Request #1293

From:
Account Type:
Free Account
Dreamwidth:
Account Name: [personal profile] marcmagus
Style: (S2) core: public, layout: public, theme: public, user: custom
Email confirmed? Yes
cluster: 10
data version: 10
scheme: gradation-vertical-local
Media storage used: 0.000 MB (0.0%)
Support category:
Time posted:
Mon, 11 May 2009 09:35:19 GMT (845 weeks ago)
Status:
closed (10 points to [personal profile] afuna)
Summary:
Can't edit entry - invalid text encoding
Original Request:
I've managed to create an entry which believes it has an encoding issue, such that when I try to use "Edit Entry", I receive the error message, "Client error: Invalid text encoding: Cannot display this post."
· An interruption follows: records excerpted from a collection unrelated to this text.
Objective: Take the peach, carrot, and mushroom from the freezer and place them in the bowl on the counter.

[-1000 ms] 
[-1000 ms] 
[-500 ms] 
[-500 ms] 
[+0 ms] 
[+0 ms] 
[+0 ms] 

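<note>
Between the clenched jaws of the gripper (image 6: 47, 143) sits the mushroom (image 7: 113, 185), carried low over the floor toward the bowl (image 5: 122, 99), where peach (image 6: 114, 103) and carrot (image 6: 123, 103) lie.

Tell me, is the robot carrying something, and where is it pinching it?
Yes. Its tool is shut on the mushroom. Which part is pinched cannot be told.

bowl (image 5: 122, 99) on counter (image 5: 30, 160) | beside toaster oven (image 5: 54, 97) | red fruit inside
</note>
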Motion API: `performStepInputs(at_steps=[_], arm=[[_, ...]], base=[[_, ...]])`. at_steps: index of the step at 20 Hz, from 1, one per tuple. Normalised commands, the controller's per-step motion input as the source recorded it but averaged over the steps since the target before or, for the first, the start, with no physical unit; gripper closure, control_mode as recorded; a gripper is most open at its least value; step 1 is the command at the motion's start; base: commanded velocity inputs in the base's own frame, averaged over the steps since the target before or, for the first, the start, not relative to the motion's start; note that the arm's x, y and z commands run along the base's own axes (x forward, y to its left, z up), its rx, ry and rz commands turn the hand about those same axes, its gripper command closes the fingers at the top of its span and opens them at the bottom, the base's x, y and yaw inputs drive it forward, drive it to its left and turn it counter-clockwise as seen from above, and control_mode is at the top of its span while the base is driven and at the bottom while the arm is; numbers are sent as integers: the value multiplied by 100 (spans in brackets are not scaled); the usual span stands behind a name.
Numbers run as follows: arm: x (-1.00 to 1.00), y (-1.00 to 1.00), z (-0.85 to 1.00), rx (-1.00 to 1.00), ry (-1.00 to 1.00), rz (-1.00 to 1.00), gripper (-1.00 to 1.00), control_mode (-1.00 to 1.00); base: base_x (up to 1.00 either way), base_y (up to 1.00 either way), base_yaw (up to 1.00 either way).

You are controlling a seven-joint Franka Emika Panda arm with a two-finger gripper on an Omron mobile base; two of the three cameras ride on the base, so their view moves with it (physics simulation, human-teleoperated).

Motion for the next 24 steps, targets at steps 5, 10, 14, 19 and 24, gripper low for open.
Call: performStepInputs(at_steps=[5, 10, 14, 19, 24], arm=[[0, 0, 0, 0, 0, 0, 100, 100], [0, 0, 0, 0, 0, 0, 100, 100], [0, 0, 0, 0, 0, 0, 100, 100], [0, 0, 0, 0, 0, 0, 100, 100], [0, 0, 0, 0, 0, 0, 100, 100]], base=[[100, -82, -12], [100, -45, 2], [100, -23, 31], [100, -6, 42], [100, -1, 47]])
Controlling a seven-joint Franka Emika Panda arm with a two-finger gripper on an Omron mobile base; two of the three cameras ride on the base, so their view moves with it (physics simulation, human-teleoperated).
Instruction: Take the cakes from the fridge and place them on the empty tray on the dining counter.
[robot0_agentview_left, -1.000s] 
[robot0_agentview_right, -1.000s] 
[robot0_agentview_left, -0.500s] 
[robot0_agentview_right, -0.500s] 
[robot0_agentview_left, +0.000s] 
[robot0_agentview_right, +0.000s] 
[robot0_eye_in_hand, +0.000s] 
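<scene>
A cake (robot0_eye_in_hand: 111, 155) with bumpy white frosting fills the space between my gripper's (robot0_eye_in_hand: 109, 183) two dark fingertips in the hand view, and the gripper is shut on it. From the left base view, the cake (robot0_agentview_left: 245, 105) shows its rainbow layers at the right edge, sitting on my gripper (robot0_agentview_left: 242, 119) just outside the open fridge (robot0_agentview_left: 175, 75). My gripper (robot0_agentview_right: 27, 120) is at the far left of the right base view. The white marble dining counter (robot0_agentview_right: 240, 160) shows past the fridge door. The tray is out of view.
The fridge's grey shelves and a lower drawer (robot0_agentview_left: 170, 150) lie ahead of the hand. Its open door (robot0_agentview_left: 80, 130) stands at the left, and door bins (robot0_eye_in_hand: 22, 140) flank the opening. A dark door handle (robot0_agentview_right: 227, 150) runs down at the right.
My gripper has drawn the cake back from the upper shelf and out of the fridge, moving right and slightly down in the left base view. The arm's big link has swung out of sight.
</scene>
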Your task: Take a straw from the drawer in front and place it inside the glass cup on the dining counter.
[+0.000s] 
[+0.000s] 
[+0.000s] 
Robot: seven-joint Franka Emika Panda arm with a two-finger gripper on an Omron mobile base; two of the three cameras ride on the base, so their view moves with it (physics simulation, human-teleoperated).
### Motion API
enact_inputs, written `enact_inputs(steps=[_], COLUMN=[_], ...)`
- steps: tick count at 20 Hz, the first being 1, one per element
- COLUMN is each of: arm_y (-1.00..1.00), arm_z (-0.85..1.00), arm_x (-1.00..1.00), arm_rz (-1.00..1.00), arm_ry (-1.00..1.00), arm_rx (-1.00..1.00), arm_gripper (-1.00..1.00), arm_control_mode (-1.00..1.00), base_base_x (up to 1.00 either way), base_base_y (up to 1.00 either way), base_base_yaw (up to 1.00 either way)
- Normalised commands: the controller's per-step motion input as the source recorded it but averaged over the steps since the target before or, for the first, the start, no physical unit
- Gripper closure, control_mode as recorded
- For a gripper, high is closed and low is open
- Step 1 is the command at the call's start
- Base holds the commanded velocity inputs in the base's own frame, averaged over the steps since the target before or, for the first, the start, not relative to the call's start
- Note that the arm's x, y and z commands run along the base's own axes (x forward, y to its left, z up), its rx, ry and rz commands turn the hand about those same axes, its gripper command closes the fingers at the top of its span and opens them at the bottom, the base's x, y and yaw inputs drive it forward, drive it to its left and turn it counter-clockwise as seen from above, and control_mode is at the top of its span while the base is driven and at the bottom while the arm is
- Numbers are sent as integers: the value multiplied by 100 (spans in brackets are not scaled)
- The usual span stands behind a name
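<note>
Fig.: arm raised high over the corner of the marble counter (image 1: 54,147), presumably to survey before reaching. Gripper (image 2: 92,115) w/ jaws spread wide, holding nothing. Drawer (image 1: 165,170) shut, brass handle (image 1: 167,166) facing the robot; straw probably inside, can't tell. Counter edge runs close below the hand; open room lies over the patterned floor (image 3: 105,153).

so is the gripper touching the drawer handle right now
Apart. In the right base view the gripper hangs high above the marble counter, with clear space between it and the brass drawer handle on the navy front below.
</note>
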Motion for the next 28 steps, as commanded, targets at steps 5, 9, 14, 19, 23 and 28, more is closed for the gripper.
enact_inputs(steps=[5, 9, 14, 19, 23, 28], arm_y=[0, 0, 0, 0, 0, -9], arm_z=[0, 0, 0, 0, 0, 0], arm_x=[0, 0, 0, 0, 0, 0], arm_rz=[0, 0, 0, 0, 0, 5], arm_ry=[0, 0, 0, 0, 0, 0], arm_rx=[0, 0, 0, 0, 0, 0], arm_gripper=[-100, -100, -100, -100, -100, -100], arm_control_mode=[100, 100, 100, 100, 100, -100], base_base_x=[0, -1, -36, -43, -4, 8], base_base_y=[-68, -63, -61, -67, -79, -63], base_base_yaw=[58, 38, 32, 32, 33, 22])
The entry itself, at http://marcmagus.dreamwidth.org/100771.html displays correctly, at least here in Firefox 3.0.7. It's posted using a jlj+vim+markdown toolchain in an en_US.utf8 locale. [Interestingly, the same toolchain posting to LiveJournal created an editable entry which clearly incorrectly encoded non-ASCII characters, whereas Dreamwidth seems to have encoded them in a way I can view, but left the entry uneditable, which prevents cross-posting.]

Please let me know if I can help track this down if it's a Dreamwidth error, or where to start looking for what's wrong if the error is on my end.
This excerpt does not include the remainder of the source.